Policing the Pride parade in Portland has been a thorny endeavor in recent years.
There is a long, dark history of police—both in Portland and nationwide—harassing and abusing LGBTQ bars and clubs. Most Pride parades occur in June, near the anniversary of the 1969 Stonewall riots, which broke out after police raided a popular gay bar in New York City.
Two years ago, Pride Northwest organizers asked officers to leave their uniforms at home, saying the presence of uniformed police might discourage LGBTQ people of color from marching. This year, the Portland Democratic Socialists of America asked the parade organizers to cut ties with Portland police and corporate sponsors to honor the roots of Pride.
"The first Pride was a protest led by Trans Women of Color against the police," the DSA said in a statement. "The goal of the protest was not mere integration into straight society, but radically rethinking how society constructs norms and forces us to conform."
But many LGBTQ officers feel a strong tie to the parade and marching in their uniforms.
WW spoke to Robert Ball, the longtime former reserve commander who has been marching in the Portland Pride Parade for 23 years, about the relationship between police and the LGBTQ community.
WW: What was your first Pride parade like?
Bob Ball: I remember being terrified. Looking back, the Police Bureau is a big patriarchal organization that's semi-military. At that time, you would still hear comments that were derogatory toward gays and lesbians in different corners of the bureau. It happened to me many times. I remember seeing a motorcycle officer giving me a really bad look—a cold stare. I can still remember it to this day. There was a worry that you wouldn't be accepted in the bureau if you did something like this.
When I got there, Vera Katz was the mayor at the time, and she was surprised I was there. She looked at me and she said, "Honey, you look scared to death." She literally held my hand when we were marching.
How did you feel about Pride Northwest asking not to march in your capacity as a police officer? How do you feel about activists asking the parade to cut ties with PPB?
I really felt like the request for officers to not march was essentially trying to put them back into the closet. Banning police officers from a Pride parade—I think makes it go back in the other direction and actually hurts trust. I believe they are not recognizing the hard work and change that's occurred [in the bureau]. It's a two-way street. If people work hard to make changes, I think that needs to be recognized and it needs to be celebrated.
Why is it important to you to march in your uniform?
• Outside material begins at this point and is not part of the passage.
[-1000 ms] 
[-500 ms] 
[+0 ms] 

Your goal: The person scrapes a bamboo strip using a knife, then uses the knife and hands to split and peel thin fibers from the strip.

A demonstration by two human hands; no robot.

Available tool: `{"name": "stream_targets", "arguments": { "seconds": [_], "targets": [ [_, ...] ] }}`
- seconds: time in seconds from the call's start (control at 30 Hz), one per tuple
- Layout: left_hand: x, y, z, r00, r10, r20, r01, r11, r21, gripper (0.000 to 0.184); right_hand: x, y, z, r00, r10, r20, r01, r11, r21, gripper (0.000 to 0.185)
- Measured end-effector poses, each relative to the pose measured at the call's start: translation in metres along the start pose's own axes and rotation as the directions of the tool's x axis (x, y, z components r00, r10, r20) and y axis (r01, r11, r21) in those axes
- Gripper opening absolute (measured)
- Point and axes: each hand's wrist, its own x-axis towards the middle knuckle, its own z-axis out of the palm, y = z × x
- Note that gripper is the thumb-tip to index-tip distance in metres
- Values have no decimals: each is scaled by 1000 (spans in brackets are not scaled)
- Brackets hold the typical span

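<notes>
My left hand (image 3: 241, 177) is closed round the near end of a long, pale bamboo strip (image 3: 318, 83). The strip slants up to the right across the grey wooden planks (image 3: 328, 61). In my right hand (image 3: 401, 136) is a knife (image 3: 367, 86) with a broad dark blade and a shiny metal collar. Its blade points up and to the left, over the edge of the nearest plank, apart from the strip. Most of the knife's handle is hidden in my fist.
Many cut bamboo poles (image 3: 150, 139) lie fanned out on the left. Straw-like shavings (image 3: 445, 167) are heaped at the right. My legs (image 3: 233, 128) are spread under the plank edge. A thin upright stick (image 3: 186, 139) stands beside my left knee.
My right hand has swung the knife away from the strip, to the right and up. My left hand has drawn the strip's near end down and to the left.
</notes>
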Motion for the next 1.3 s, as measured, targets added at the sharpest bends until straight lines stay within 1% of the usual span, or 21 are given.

The Police Bureau openly welcomes trans officers, openly welcomes gay and lesbian and bi officers. It's a whole different world now, and it's because gay and lesbian officers were out being seen and got acceptance from the Police Bureau. The U.S. Department of Justice says that the No. 1 thing that police departments can do to build trust is to have departments look like the communities they serve. I think it's really important for African American officers, Hispanic officers, Asian officers, women officers and LGBTQ officers be seen, so that people out in the community can see that there's someone who is like me [in the bureau].
What about the real concerns from people who point to the history of police treating LGBTQ people poorly and harassing bars and clubs that were incredibly important to those communities?
I understand the history of it. It's horrible to even think about it. But it happened. It's a real history. But that history is not the world we live in now. I can't put myself in the place of an African American LGBTQ person who is afraid of the police. [But] I can put myself in the place of being fearful because I've been through that. I grew up in rural Oregon as a gay kid who heard slurs and was afraid to come out. I went into the Police Bureau, and I felt afraid. [But] sometimes you have to feel discomfort to have progress.
What do you think can be done to respect concerns about the dark history of the relationship between the LGBTQ community and police, without sidelining officers who want to celebrate their own identities?
I would challenge them to get to know people. I really understand that people may be fearful. And I think our past is always important to remember, because history can tend to repeat itself. The only way we can stop that from happening is to continue to work hard. The more people in communities get to know LGBTQ officers as people, a lot of that fear would dissipate. They would be able to learn and understand what their jobs are and how things have changed dramatically over the years—because they really have.